Running LLMs and RAG on a Local Computer
Traditionally,
LLMs like GPT-4 have required significant computational resources,
often only accessible via cloud services due to their size; however,
recent techniques are enabling smaller models to run locally.
I hope that my
Raspberry Pi 5 will let even hobbyists and developers experiment with
LLMs and RAG without relying on cloud AI services.
I know that I
will not be able to run a full-scale GPT-4 model on my Pi 5, but
there are smaller versions, such as LLaMA, MPT-7B, or GPT-NeoX, that
have been used locally on less powerful computers.
RAG Implementation
RAG requires
two components: an LLM and a vector database for storing and
retrieving information. I hope to use my Raspberry Pi 5 to implement
RAG using various free and open-source tools.
The heart of
RAG is its vector databases, the most popular of which are
Pinecone, Chroma, and Weaviate. This enables the storage of local
documents. Doing this converts your local knowledge base into
numerical vectors using an embedding model. In practice, when a query
is received, the vector database retrieves the relevant documents,
and the LLM generates a response based on them.
[Click on image for larger view.]
Using these
tools, I hope to set up a personal knowledge assistant on my Pi that
can answer questions based on my own documents.

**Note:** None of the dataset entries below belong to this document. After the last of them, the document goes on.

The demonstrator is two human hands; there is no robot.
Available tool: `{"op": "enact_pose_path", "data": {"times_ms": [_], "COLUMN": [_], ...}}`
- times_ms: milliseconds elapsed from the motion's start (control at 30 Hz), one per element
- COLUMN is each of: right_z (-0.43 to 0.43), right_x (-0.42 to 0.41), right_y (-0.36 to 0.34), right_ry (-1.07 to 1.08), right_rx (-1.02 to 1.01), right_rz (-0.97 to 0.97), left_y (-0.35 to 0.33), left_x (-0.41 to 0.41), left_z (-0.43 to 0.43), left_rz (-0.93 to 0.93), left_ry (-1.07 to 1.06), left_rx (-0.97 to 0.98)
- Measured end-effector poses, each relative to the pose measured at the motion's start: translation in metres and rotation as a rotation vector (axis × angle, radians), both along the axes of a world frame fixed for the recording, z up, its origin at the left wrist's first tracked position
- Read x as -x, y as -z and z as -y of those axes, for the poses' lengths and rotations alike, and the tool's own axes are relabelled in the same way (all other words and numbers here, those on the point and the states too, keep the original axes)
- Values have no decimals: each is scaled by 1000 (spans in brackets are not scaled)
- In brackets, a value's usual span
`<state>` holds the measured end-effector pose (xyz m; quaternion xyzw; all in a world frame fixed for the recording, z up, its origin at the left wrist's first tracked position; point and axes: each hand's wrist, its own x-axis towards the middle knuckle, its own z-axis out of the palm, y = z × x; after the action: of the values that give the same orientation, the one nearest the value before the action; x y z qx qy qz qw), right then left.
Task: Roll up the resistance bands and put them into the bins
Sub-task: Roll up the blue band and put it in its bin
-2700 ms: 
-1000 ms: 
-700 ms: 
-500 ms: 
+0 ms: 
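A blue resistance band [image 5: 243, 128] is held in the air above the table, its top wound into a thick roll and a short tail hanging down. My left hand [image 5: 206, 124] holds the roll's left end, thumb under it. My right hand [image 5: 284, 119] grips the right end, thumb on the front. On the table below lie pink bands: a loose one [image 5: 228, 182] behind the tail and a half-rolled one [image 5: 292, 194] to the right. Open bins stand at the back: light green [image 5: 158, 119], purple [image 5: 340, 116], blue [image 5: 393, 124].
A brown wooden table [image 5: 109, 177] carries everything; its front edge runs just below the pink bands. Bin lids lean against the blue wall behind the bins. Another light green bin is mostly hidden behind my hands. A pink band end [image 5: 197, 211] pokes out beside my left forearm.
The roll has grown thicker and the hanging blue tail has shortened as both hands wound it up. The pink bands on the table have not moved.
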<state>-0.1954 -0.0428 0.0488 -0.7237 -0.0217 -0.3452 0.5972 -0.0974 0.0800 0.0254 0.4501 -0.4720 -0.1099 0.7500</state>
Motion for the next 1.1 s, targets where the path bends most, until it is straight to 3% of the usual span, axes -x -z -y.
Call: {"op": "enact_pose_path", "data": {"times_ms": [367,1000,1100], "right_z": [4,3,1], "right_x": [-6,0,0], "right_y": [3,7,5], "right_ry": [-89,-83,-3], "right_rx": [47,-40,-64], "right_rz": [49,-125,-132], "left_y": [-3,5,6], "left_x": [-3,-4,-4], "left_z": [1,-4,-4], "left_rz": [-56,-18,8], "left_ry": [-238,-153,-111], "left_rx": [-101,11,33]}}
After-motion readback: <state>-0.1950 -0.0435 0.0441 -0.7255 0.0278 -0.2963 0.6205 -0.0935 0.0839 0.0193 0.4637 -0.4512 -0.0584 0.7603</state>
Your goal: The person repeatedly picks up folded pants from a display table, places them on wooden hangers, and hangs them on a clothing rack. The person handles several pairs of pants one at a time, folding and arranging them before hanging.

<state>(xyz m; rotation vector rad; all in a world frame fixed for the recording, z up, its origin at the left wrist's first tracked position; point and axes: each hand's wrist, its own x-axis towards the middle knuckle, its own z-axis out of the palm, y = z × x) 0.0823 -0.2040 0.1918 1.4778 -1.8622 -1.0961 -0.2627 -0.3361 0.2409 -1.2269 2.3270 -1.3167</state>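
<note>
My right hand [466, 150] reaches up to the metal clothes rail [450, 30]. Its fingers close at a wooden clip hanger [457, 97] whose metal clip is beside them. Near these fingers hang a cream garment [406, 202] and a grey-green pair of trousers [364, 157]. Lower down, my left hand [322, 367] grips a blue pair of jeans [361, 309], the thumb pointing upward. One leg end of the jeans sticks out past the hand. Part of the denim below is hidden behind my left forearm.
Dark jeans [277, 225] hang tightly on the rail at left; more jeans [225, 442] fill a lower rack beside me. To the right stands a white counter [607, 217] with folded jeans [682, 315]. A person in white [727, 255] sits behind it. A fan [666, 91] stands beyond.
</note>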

Why Use LLMs and RAG Locally?
I want to run an
LLM and RAG locally to learn more about running AI locally on a
small, inexpensive system. But in the real world, there are several
reasons to run these systems locally rather than rely on cloud-based
AI.
Privacy is the
primary advantage of running an AI system locally, as sensitive
data never leaves your device, making it ideal for personal or
confidential projects.
Running models
locally is also used when companies need offline access to AI,
which is helpful in remote areas or in secure, air-gapped
environments.
Additionally, it
can be cost-effective, helping you avoid recurring cloud usage
fees, especially for frequent or heavy use.
Local deployment
enables customization, letting you tailor the LLM and RAG pipeline to
your specific needs, such as personal documents, home automation
tasks, or niche datasets.
[Click on image for larger view.]
Challenges and Considerations
While I think
that this will be possible, running LLMs and RAG locally on a Pi 5
comes with some challenges. I believe performance limitations
will be a major factor, as the Pi 5's CPU and RAM are still limited
compared to cloud GPUs that popular AI companies use.
Storage
requirements may also be an issue, as document embedding and models
require disk space. Hopefully, the 500+ NVM drive will have enough
space and performance to handle the load.
Additionally,
energy consumption is a consideration, as running large computations
continuously may cause my Pi to heat up and slow down. Despite
these limitations, I think that using a lightweight LLM will make it
feasible.
[Click on image for larger view.]
Final Thoughts
Large Language
Models (LLMs) and Retrieval-Augmented Generation (RAG) are
transforming how we interact with computers, enabling more
intelligent, context-aware, and versatile applications. While these
technologies were once confined to large cloud infrastructures,
advancements in model optimization and hardware have made them
accessible even on small local computers like the Raspberry Pi 5.
In my next
article, I will try to install and run an LLM on my Pi 500+.